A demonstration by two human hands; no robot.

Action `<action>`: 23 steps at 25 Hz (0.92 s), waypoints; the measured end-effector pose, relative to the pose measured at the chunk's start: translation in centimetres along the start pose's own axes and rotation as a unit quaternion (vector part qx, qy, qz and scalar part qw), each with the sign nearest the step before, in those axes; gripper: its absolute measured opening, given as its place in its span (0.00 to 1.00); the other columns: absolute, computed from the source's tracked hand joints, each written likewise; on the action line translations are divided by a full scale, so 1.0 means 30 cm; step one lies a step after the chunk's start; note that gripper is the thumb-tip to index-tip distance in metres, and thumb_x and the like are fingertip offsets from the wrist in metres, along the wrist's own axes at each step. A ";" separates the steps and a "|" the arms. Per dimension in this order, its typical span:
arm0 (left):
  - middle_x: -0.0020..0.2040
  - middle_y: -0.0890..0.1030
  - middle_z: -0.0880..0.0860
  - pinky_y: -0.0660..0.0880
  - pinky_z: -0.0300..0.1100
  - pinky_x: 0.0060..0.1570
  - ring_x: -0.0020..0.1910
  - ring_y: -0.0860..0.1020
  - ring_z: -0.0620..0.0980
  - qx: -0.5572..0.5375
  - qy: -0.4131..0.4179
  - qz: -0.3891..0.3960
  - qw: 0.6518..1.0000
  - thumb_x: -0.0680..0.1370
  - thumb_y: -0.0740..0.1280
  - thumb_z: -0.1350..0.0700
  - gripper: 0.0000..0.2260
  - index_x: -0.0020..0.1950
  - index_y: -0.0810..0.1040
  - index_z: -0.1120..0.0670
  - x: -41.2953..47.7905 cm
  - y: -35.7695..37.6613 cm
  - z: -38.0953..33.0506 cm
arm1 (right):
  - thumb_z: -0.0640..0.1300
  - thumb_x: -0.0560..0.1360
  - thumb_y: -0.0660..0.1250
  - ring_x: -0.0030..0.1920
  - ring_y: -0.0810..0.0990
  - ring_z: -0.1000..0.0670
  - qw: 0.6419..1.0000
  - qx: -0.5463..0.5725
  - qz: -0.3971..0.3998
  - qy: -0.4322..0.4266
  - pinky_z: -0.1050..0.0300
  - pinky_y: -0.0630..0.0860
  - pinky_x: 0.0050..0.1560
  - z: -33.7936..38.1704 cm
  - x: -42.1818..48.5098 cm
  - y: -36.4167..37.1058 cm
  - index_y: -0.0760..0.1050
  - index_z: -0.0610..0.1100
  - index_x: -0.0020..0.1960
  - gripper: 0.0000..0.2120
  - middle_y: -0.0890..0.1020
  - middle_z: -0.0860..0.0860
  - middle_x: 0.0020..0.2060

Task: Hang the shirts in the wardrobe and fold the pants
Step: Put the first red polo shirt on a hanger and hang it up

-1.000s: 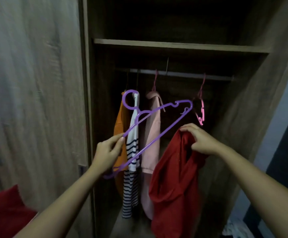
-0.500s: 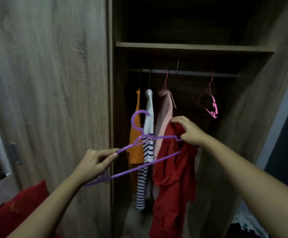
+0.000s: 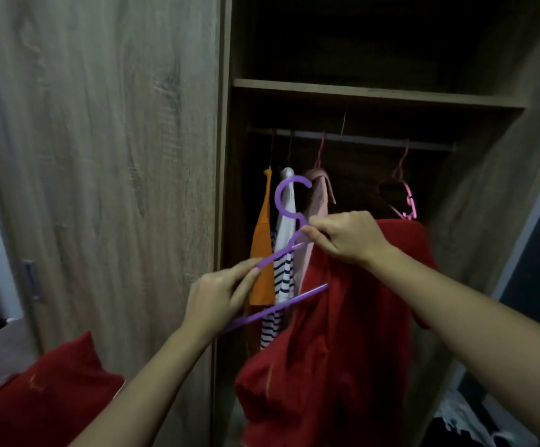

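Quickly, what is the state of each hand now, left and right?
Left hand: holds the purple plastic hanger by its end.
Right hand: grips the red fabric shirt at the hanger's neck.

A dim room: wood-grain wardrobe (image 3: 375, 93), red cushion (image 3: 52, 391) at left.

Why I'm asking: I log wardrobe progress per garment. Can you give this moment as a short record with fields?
left hand: pinches the left end of the purple hanger
right hand: grips the red shirt at the hanger's neck
hanger: right side inside the shirt, hook off the rail
on rail: orange garment, striped shirt, pink garment, empty pink hanger
stage: red shirt not yet hung
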State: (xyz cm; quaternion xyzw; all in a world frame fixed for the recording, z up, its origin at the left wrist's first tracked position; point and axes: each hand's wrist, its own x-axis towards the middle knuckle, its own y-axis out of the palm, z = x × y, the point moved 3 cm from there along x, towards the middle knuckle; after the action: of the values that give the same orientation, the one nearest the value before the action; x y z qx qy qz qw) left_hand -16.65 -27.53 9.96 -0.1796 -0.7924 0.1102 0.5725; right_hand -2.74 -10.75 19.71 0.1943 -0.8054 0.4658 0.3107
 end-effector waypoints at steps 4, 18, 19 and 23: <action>0.59 0.70 0.56 0.65 0.48 0.51 0.55 0.69 0.54 0.075 0.068 -0.102 0.990 0.79 0.59 0.46 0.13 0.61 0.74 0.47 -0.132 0.061 -0.097 | 0.59 0.76 0.52 0.27 0.80 0.42 0.999 -0.006 -0.040 0.015 0.62 0.59 0.28 -0.009 0.017 -0.035 0.72 0.47 0.37 0.20 0.81 0.49 0.28; 0.55 0.77 0.61 0.74 0.43 0.49 0.52 0.78 0.61 -0.174 -0.356 0.248 0.884 0.52 0.70 0.52 0.31 0.56 0.77 0.47 -0.196 0.191 0.095 | 0.63 0.76 0.45 0.34 0.82 0.42 0.996 -0.003 -0.008 0.085 0.59 0.64 0.30 -0.137 -0.206 -0.131 0.76 0.48 0.40 0.27 0.82 0.48 0.32; 0.53 0.78 0.61 0.73 0.40 0.43 0.48 0.79 0.61 -0.155 -0.353 0.259 0.886 0.51 0.68 0.51 0.28 0.51 0.77 0.46 -0.158 0.158 0.108 | 0.65 0.76 0.42 0.34 0.82 0.42 0.996 -0.006 0.008 0.092 0.57 0.67 0.30 -0.149 -0.238 -0.117 0.74 0.48 0.40 0.30 0.82 0.48 0.32; 0.49 0.79 0.59 0.73 0.37 0.37 0.40 0.79 0.53 -0.085 -0.354 0.306 0.880 0.63 0.69 0.60 0.19 0.54 0.79 0.52 -0.014 0.075 0.090 | 0.68 0.76 0.38 0.33 0.82 0.42 0.990 -0.055 0.033 0.127 0.54 0.72 0.28 -0.153 -0.288 -0.093 0.71 0.47 0.38 0.32 0.82 0.48 0.33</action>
State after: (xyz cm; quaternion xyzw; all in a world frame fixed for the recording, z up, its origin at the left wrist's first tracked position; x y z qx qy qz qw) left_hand -18.72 -25.56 7.88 -0.4102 -0.8539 0.2688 0.1743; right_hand 6.72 -7.92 17.27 0.0897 -0.7896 0.4517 0.4056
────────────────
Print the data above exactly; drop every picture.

Answer below
A demonstration by two human hands; no robot.

Action `<action>`: 23 steps at 25 Hz (0.92 s), waypoints; the measured end-effector pose, relative to the pose measured at the chunk's start: translation in centimetres along the start pose's own axes and rotation as a unit quaternion (vector part qx, qy, qz and scalar part qw), each with the sign nearest the step before, in those axes; gripper: its absolute measured opening, given as its place in its span (0.00 to 1.00); the other columns: absolute, computed from the source's tracked hand joints, each written likewise; on the action line translations are divided by a full scale, so 1.0 means 30 cm; step one lies a step after the chunk's start; note that gripper is the thumb-tip to index-tip distance in metres, and thumb_x and the like are fingertip offsets from the wrist in metres, along the wrist's own axes at each step. A ";" separates the steps and a "|" the arms. Per dimension in this order, its typical span:
arm0 (left):
  - middle_x: -0.0020..0.2040
  - middle_y: -0.0890..0.1030
  - middle_z: -0.0880..0.0860
  - pinky_y: -0.0660..0.0880
  - pinky_z: -0.0300..0.1100
  - pinky_x: 0.0060..0.1570
  - ring_x: -0.0020..0.1910
  - ring_y: -0.0860..0.1020
  - ring_z: -0.0620..0.0980
  - qx: -0.5572..0.5375
  - qy: -0.4131..0.4179
  - qz: -0.3891..0.3960
  - qw: 0.6518..1.0000
  - thumb_x: -0.0680..0.1370
  - thumb_y: -0.0740..0.1280
  - thumb_z: -0.1350..0.0700
  - gripper: 0.0000..0.2260
  - index_x: -0.0020..0.1950
  - index_y: -0.0810..0.1040
  - index_z: -0.1120..0.0670
  - x: -41.2953..47.7905 cm
  - y: -35.7695..37.6613 cm
  - z: -38.0953..33.0506 cm
arm1 (right):
  - thumb_z: -0.0640..0.1300
  - thumb_x: -0.0560..0.1360
  - thumb_y: -0.0660..0.1250
  - ring_x: -0.0030..0.1920
  - ring_y: -0.0810..0.0990
  - ring_z: -0.1000..0.0670
  - qw: 0.6419..1.0000
  - qx: -0.5463..0.5725
  - qz: -0.3971..0.3998
  - qy: -0.4322..0.4266
  - pinky_z: -0.1050..0.0300
  - pinky_y: -0.0630..0.0860
  - pinky_x: 0.0050..0.1560
  - z: -33.7936..38.1704 cm
  - x: -42.1818..48.5098 cm
  - y: -36.4167..37.1058 cm
  - index_y: -0.0760..0.1050
  - index_z: -0.0610..0.1100
  - index_x: -0.0020..0.1960
  - gripper: 0.0000..0.2120
  - middle_y: -0.0890..0.1020
  - middle_z: -0.0860..0.0860
  - middle_x: 0.0020..0.2060

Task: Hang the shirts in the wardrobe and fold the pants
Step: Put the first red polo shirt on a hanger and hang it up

-1.000s: 
-0.500s: 
+0.000s: 

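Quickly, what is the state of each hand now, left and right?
Left hand: holds the purple plastic hanger by its end.
Right hand: grips the red fabric shirt at the hanger's neck.

A dim room: wood-grain wardrobe (image 3: 375, 93), red cushion (image 3: 52, 391) at left.

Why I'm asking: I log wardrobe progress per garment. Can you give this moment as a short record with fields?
left hand: pinches the left end of the purple hanger
right hand: grips the red shirt at the hanger's neck
hanger: right side inside the shirt, hook off the rail
on rail: orange garment, striped shirt, pink garment, empty pink hanger
stage: red shirt not yet hung
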State: (xyz cm; quaternion xyzw; all in a world frame fixed for the recording, z up, its origin at the left wrist's first tracked position; point and axes: each hand's wrist, its own x-axis towards the middle knuckle, its own y-axis out of the palm, z = x × y, the point moved 3 cm from there along x, towards the middle knuckle; after the action: of the values that give the same orientation, the one nearest the value before the action; x y z qx qy qz qw) left_hand -16.65 -27.53 9.96 -0.1796 -0.7924 0.1102 0.5725; right_hand -2.74 -10.75 19.71 0.1943 -0.8054 0.4658 0.3107
 end-effector waypoints at steps 4, 18, 19 and 23: <action>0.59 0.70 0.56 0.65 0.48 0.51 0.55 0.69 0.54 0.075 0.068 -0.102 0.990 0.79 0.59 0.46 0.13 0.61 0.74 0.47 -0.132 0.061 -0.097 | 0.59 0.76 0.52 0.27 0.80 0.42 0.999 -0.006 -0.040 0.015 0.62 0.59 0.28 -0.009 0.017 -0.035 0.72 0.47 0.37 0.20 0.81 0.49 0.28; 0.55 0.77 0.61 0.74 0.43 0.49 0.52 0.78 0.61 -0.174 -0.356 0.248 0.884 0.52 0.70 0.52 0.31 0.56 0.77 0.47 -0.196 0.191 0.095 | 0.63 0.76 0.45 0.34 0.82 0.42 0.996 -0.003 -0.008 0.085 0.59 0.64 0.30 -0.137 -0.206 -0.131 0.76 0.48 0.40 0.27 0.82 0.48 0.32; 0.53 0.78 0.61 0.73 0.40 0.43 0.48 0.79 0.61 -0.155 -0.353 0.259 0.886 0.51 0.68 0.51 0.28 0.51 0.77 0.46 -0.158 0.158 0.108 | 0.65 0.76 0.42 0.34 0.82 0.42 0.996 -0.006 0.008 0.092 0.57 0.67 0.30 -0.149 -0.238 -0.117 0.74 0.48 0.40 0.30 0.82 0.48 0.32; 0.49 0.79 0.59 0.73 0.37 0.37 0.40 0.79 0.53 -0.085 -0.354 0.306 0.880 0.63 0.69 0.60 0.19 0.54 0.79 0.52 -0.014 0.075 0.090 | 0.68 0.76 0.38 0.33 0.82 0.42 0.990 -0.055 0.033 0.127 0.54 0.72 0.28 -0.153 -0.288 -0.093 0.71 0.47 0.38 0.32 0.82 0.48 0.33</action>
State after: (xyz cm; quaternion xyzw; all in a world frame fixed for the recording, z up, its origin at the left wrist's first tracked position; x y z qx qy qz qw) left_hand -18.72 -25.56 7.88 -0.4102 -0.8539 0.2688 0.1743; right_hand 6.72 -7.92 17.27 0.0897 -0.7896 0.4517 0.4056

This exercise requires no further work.